# Try it
Some lines below hold "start". Pick them out and copy them.
********************
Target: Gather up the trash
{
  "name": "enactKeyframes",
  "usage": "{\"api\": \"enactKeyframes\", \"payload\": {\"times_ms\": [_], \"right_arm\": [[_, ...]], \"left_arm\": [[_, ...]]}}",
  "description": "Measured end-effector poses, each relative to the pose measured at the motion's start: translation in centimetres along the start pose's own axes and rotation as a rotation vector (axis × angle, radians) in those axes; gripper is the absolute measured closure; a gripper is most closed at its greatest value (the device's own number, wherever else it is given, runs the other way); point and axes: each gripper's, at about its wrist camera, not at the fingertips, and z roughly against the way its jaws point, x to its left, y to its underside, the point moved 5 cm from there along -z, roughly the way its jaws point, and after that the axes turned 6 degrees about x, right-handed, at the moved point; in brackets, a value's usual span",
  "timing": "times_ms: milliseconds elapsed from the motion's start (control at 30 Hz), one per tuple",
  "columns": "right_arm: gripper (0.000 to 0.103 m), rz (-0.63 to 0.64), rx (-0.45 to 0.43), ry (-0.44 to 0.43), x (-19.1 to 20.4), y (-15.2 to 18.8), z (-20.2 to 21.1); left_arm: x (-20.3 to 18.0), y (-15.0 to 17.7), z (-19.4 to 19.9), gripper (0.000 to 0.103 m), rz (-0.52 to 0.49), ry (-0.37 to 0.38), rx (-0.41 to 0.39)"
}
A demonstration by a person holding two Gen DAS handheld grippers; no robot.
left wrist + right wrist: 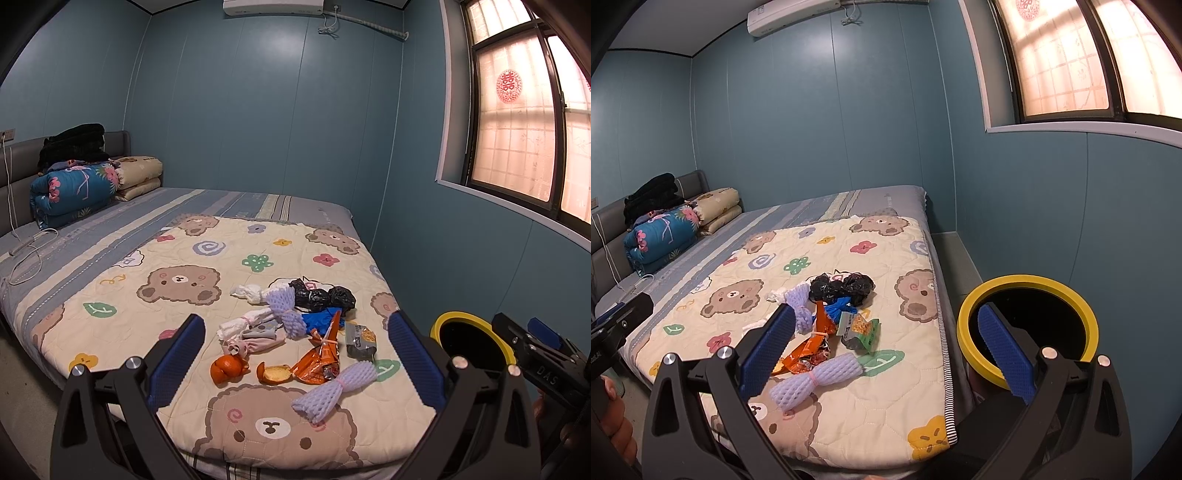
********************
# Expected output
  "description": "Measured end-effector poses, each relative to the pose measured at the motion's start: translation in centimetres along the start pose's own axes and rotation as a rotation vector (axis × angle, radians) in those axes; gripper is the absolute measured closure; a gripper is most closed at its greatest value (the device's own number, wherever else it is given, runs the other way); point and axes: each gripper's, at about its wrist camera, not at the fingertips, and z roughly against the way its jaws point, x to its left, y to its underside, the point moved 5 cm from there along -z, roughly the way its jaws point, and after that the axes turned 6 degrees about x, right-handed, at the moved point; in brackets, a value's usual span",
  "timing": "times_ms: milliseconds elapsed from the motion's start (control at 30 Hz), one per tuple",

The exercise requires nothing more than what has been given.